Up to and including the line containing "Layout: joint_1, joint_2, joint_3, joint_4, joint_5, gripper", set down each line of the entries below exactly, starting from the first, and leave out the rest.

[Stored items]
# # # #
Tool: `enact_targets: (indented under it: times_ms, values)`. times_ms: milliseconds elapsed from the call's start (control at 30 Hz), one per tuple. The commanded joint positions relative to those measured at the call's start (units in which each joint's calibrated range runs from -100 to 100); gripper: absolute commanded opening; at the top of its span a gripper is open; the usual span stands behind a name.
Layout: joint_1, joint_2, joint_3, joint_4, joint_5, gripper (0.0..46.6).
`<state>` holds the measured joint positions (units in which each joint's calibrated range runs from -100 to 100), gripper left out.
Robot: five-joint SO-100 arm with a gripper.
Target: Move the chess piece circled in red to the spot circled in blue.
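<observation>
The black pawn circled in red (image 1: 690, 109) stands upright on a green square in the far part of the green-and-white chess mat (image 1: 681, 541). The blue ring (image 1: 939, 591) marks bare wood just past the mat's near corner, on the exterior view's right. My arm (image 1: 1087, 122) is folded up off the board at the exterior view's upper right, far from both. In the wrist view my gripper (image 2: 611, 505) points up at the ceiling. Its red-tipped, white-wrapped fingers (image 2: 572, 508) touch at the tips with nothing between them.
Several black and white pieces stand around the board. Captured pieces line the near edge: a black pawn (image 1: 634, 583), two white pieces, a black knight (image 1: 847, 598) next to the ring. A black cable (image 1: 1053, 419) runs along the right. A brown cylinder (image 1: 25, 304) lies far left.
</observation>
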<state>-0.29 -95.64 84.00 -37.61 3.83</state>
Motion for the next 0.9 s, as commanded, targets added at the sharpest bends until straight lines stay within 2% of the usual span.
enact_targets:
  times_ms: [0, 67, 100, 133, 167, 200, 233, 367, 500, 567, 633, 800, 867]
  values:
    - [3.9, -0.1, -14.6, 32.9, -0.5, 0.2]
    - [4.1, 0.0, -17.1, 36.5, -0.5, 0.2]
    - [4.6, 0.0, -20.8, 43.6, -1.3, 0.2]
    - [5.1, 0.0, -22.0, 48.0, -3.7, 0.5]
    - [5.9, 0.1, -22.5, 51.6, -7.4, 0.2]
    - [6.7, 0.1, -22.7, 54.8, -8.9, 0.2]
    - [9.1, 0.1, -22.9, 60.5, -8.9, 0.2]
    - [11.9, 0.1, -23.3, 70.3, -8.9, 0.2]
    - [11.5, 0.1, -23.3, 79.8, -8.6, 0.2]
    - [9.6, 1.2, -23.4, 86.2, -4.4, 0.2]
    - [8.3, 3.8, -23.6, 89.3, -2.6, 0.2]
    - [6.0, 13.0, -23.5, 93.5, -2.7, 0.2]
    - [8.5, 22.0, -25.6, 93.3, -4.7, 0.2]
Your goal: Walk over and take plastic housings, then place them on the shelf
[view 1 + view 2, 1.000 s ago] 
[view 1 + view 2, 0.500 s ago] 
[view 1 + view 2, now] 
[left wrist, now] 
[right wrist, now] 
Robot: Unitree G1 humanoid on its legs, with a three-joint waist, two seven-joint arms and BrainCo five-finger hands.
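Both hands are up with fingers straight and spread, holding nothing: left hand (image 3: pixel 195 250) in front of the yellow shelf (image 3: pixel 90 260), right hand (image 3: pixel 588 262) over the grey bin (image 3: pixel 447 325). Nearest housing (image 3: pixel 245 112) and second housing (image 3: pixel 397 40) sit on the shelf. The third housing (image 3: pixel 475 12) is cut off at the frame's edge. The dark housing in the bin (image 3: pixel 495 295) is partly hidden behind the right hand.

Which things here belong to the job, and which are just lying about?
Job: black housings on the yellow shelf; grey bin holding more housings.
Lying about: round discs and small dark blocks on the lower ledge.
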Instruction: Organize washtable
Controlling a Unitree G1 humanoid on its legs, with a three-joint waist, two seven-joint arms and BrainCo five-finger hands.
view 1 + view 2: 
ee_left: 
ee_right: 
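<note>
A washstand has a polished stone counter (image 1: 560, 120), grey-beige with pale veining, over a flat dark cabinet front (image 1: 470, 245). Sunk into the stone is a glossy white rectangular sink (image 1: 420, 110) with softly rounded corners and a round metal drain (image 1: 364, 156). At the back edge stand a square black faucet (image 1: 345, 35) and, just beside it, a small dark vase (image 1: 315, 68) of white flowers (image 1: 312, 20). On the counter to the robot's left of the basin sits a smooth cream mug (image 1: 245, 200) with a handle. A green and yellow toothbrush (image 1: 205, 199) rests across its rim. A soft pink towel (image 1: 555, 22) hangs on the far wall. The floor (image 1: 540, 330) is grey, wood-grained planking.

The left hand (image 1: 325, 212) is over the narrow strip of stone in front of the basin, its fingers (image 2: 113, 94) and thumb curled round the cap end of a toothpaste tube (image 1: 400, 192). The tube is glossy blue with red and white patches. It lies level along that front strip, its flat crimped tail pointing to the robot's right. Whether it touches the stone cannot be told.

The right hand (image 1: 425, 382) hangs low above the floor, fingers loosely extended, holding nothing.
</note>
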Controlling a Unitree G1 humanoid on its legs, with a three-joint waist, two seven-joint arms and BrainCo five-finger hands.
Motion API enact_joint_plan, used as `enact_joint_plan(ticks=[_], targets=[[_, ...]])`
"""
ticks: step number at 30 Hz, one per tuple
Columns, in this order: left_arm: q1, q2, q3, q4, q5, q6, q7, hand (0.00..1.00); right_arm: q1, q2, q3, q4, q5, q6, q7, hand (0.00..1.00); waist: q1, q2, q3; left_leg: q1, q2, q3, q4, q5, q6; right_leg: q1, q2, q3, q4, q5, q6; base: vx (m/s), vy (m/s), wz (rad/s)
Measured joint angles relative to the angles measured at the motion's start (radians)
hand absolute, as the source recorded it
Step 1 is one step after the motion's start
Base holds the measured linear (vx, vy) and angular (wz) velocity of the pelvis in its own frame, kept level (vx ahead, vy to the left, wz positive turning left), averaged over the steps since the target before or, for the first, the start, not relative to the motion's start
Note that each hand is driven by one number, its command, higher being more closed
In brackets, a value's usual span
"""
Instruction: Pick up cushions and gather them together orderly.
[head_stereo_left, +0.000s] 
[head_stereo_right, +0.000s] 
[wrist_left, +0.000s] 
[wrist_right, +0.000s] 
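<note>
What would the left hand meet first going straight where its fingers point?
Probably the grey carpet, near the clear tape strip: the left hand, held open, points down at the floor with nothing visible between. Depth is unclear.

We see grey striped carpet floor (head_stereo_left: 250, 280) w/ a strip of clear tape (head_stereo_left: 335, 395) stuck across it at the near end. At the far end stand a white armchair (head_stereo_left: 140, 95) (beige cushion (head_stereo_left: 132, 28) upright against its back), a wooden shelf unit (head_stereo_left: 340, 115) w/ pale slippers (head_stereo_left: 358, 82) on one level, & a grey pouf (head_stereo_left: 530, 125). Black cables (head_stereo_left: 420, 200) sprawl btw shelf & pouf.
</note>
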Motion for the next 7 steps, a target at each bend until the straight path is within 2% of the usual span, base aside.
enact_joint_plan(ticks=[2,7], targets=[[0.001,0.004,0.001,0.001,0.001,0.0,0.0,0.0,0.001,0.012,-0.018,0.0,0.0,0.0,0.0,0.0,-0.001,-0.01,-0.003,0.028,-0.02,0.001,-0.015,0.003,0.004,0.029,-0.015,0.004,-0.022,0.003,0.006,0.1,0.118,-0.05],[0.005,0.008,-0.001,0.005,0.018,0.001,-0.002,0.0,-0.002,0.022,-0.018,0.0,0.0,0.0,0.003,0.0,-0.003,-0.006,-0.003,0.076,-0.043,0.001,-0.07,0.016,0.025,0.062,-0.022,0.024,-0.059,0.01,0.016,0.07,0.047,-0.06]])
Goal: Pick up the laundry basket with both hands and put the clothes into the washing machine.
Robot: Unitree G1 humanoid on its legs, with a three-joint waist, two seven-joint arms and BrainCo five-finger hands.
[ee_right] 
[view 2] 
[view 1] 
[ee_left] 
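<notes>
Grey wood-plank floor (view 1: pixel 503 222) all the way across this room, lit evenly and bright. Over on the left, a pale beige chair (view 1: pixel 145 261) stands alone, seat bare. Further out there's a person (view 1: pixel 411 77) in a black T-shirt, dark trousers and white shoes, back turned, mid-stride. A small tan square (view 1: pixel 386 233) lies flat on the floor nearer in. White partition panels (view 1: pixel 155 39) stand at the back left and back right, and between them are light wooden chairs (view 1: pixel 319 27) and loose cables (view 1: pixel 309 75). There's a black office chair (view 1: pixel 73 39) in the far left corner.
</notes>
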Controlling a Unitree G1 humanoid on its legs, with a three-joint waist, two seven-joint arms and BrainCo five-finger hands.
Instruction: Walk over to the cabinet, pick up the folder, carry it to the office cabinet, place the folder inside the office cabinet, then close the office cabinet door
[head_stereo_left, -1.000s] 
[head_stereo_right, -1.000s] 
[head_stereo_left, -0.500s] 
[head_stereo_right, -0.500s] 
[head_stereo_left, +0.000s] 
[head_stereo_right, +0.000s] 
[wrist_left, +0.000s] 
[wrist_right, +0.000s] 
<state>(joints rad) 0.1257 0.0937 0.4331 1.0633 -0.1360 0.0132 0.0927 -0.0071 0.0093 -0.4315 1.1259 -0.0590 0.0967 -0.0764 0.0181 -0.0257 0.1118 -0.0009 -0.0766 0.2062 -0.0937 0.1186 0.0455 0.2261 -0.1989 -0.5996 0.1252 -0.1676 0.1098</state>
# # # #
EXERCISE SOLUTION:
Tool: `enact_targets: (indented under it: times_ms, values)`. times_ms: milliseconds elapsed from the call's start (control at 30 Hz), one per tuple. The commanded joint positions relative to those measured at the call's start (units in which each joint's calibrated range runs from -100 to 100); gripper: absolute commanded opening; at the top of its span a gripper is open; the usual span stands behind a name.
Layout: joint_1, joint_2, joint_3, joint_4, joint_5, gripper (0.0..46.6).

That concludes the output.